### [EXERCISE AIM]
Return the entire listing, word for word.

——————

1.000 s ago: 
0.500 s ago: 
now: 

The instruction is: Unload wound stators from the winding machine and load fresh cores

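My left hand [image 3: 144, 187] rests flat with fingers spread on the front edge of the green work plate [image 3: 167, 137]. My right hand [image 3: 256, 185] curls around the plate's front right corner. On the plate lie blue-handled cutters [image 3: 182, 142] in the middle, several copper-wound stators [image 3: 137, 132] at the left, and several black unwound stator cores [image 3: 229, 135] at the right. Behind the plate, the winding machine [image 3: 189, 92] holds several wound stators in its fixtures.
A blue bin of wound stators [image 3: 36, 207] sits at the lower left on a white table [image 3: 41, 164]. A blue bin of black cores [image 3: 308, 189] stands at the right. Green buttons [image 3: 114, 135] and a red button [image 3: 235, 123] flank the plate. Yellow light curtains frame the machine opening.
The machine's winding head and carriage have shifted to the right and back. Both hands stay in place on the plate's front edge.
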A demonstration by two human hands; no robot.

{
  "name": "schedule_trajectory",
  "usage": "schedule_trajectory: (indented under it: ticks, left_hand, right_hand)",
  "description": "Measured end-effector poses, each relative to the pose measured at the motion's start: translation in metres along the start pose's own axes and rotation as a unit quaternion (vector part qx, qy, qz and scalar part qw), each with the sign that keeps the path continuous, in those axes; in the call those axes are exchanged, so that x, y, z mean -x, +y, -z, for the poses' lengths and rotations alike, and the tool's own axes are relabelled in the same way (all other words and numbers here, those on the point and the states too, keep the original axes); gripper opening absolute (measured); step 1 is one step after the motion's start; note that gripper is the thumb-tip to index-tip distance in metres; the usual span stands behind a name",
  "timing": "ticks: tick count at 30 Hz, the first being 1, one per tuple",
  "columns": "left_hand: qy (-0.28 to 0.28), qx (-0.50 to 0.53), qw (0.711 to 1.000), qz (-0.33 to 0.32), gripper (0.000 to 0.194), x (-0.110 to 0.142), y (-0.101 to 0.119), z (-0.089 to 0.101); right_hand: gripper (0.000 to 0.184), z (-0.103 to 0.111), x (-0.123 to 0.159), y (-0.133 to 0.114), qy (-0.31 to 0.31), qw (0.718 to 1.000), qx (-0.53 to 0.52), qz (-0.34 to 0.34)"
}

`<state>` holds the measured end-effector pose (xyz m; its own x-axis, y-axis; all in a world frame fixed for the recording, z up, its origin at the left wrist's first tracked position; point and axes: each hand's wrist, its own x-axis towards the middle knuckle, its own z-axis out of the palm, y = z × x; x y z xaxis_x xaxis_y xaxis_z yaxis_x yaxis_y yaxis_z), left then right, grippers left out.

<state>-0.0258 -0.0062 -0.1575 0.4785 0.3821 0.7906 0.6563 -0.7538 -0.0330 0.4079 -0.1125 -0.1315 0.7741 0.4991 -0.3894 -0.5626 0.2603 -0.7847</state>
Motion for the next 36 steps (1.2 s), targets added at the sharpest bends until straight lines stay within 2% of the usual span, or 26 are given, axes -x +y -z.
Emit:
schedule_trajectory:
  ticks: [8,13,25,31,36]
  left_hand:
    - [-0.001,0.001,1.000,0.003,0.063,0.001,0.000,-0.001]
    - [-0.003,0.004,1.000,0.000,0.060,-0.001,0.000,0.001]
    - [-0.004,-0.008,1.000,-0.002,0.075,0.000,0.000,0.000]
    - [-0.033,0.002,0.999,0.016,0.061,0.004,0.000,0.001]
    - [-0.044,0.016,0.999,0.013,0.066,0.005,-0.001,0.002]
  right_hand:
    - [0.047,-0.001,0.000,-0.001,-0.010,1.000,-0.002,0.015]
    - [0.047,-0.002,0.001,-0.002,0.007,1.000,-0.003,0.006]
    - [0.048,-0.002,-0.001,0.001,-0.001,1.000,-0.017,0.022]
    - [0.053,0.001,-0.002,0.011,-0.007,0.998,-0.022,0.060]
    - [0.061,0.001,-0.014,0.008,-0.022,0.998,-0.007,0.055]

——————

### [WRITTEN ANSWER]
1.000 s ago: 
0.500 s ago: 
now: 

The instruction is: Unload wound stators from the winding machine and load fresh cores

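My left hand [image 3: 144, 187] rests flat with fingers spread on the front edge of the green work plate [image 3: 167, 137]. My right hand [image 3: 256, 185] curls around the plate's front right corner. On the plate lie blue-handled cutters [image 3: 182, 142] in the middle, several copper-wound stators [image 3: 137, 132] at the left, and several black unwound stator cores [image 3: 229, 135] at the right. Behind the plate, the winding machine [image 3: 189, 92] holds several wound stators in its fixtures.
A blue bin of wound stators [image 3: 36, 207] sits at the lower left on a white table [image 3: 41, 164]. A blue bin of black cores [image 3: 308, 189] stands at the right. Green buttons [image 3: 114, 135] and a red button [image 3: 235, 123] flank the plate. Yellow light curtains frame the machine opening.
The machine's winding head and carriage have shifted to the right and back. Both hands stay in place on the plate's front edge.
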A demonstration by two human hands; no robot.

{
  "name": "schedule_trajectory",
  "usage": "schedule_trajectory: (indented under it: ticks, left_hand, right_hand)",
  "description": "Measured end-effector poses, each relative to the pose measured at the motion's start: translation in metres along the start pose's own axes and rotation as a unit quaternion (vector part qx, qy, qz and scalar part qw), each with the sign that keeps the path continuous, in those axes; in the call those axes are exchanged, so that x, y, z mean -x, +y, -z, for the poses' lengths and rotations alike, and the tool's own axes are relabelled in the same way (all other words and numbers here, those on the point and the states too, keep the original axes); gripper opening absolute (measured); step 1 is one step after the motion's start; note that gripper is the thumb-tip to index-tip distance in metres; the usual span stands behind a name",
  "timing": "ticks: tick count at 30 Hz, the first being 1, one per tuple",
  "columns": "left_hand: qy (-0.28 to 0.28), qx (-0.50 to 0.53), qw (0.711 to 1.000), qz (-0.33 to 0.32), gripper (0.000 to 0.194), x (-0.110 to 0.142), y (-0.101 to 0.119), z (-0.089 to 0.101); right_hand: gripper (0.000 to 0.184), z (-0.103 to 0.111), x (-0.123 to 0.159), y (-0.133 to 0.114), qy (-0.31 to 0.31), qw (0.718 to 1.000), qx (-0.53 to 0.52), qz (-0.34 to 0.34)"
}

`<state>` holds the measured end-effector pose (xyz m; its own x-axis, y-axis; all in a world frame fixed for the recording, z up, its origin at the left wrist's first tracked position; point and axes: each hand's wrist, its own x-axis towards the middle knuckle, its own z-axis out of the palm, y = z × x; x y z xaxis_x xaxis_y xaxis_z yaxis_x yaxis_y yaxis_z), left then right, grippers left out.

<state>-0.0258 -0.0062 -0.1575 0.4785 0.3821 0.7906 0.6563 -0.7538 -0.0330 0.4079 -0.1125 -0.1315 0.7741 0.4991 -0.3894 -0.5626 0.2603 -0.7847</state>
Motion for the next 36 steps (1.2 s), targets added at the sharpest bends until straight lines stay within 2% of the usual span, or 26 are given, axes -x +y -z.
Emit:
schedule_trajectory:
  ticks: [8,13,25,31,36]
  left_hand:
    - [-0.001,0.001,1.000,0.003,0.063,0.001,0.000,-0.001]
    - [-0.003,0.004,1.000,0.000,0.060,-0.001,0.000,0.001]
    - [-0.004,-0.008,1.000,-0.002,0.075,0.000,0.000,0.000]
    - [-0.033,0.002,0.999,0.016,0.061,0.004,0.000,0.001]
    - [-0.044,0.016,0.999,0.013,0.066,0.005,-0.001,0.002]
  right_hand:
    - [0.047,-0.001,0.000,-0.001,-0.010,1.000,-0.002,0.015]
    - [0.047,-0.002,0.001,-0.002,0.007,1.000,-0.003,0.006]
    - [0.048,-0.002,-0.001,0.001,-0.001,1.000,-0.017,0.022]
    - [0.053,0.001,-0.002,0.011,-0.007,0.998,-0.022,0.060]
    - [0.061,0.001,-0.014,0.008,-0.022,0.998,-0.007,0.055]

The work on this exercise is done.